A Bruxelles si discute animatamente su come affrontare la situazione economica creata dalla politica dei dazi degli Stati Uniti, facendo emergere il settore tecnologico americano come un possibile bersaglio. Mentre il Presidente Donald Trump ha annunciato una nuova lista di dazi, i responsabili politici dell’Unione Europea hanno identificato le grandi compagnie tecnologiche e i servizi digitali statunitensi come possibili punti deboli della strategia commerciale di Washington.
L’Unione Europea vanta un surplus commerciale di €157 miliardi nei beni, ma un deficit nei servizi, soprattutto in quelli digitali, pari a €109 miliardi. Colossi del calibro di Apple, Microsoft, Amazon, Google e Meta hanno una forte presenza nel mercato europeo, mettendo in evidenza la mancanza di equivalenti europei di pari dimensioni e risorse.
Ursula von der Leyen, Presidente della Commissione Europea, ha indicato la tecnologia come una delle risorse che l’UE potrebbe utilizzare nelle trattative sui futuri dazi, durante un discorso al Parlamento Europeo. Tuttavia, al momento, non esiste un consenso su come sfruttarla nel contesto di un’eventuale guerra commerciale. Le normative principali dell’UE, come il Digital Markets Act e il Digital Services Act, non sono state ideate per fungere da strumenti di rappresaglia. I precedenti tentativi di aumentare le tasse sui giganti della tecnologia sono falliti, e modificare le politiche di appalti pubblici sembra impensabile senza valide alternative domestiche. Inoltre, alcuni stati membri, in particolare l’Irlanda, mettono in guardia sugli effetti negativi per le economie nazionali e regionali che un simile approccio potrebbe comportare.

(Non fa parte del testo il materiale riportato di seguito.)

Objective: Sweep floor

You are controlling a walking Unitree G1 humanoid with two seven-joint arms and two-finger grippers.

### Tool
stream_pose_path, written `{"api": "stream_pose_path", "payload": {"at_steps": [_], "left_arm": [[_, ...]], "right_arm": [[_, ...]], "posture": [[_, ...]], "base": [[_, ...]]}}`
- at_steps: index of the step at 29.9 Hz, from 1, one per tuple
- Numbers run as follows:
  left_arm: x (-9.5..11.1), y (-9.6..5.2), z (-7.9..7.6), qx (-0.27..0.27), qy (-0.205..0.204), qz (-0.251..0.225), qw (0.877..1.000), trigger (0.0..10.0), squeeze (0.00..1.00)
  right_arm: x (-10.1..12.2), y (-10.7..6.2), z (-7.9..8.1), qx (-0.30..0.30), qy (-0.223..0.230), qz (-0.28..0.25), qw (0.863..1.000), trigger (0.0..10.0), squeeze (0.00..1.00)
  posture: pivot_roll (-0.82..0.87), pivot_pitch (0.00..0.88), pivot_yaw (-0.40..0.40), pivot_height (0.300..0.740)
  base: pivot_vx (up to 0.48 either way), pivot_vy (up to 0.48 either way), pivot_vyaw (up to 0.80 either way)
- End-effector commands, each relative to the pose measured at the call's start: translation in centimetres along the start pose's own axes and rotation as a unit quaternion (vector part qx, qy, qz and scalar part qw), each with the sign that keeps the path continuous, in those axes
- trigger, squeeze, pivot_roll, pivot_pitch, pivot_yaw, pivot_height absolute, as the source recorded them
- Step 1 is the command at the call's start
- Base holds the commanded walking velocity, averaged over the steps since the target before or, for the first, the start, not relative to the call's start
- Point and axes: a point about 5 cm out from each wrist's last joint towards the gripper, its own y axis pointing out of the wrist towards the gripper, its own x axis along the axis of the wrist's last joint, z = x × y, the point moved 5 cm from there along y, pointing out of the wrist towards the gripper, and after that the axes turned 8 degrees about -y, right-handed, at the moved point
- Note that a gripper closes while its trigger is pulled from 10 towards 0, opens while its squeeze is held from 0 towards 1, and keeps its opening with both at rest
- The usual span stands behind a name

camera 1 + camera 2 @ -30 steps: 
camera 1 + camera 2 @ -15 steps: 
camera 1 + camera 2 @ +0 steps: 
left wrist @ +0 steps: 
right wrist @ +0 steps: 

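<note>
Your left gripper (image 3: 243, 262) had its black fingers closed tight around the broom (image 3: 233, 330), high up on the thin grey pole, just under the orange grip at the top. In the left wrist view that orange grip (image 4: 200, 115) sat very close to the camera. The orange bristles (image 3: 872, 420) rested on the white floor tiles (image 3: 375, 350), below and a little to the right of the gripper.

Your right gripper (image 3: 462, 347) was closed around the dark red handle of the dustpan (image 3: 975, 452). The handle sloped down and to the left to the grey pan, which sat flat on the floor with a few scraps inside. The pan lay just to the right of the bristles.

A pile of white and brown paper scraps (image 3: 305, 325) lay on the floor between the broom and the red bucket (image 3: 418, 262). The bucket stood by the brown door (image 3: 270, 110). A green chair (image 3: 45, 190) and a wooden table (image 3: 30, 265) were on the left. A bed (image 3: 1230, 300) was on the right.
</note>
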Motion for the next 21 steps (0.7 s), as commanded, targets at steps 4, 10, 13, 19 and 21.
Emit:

L’Europa potrebbe però considerare l’uso dello Strumento Anti-Coercizione, un’arma commerciale sviluppata come risposta all’era Trump, ma rimasta finora inutilizzata. L’ACI è stato concepito come una sorta di “bazooka commerciale”, pensato proprio per situazioni di pressione economica come quelle attuali. Tuttavia, la sua mancanza di uso pratico lascia spazio a dubbi sulla sua effettiva applicabilità.
Mentre l’UE avanza nelle indagini previste dal Digital Markets Act e dal Digital Services Act, la multa ad aziende come Apple e Meta si avvicina. Sanzioni significative potrebbero essere imposte a breve termine, come conseguenza della violazione delle nuove regole di concorrenza digitale e moderazione dei contenuti. Tuttavia, i funzionari europei insistono sul fatto che queste leggi non mirano a innescare un conflitto economico. Sono state sviluppate per stabilire la parità di condizioni nel mercato interno, piuttosto che diventare strumenti di pressione diplomatica.
Gli Stati Uniti, però, non la vedono così e l’amministrazione Trump ha già minacciato dazi di rappresaglia, sottolineando possibili minacce per le aziende americane. C’è il timore che i servizi digitali diventino oggetto di negoziati tesi tra le due sponde dell’Atlantico. Alcuni legislatori europei suggeriscono che l’UE dovrebbe applicare contromisure decisive, aumentando le tasse sui servizi digitali o escludendo le aziende tecnologiche americane dalle gare pubbliche. Tuttavia, l’unanimità necessaria tra i paesi membri per un’azione coordinata costituisce una sfida significativa.
Il dibattito continua, con diverse nazioni, tra cui la Francia, che ipotizzano azioni dirette sui servizi digitali non ancora tassati. Ma l’unità necessaria per implementare tali misure in tutto il blocco sembra ancora lontana. Alcuni paesi, come il Belgio, si preparano ad agire autonomamente se non verranno trovate soluzioni comuni. L’Irlanda, sede di molte delle principali aziende tecnologiche americane, esprime preoccupazione riguardo a potenziali danni economici da azioni avventate.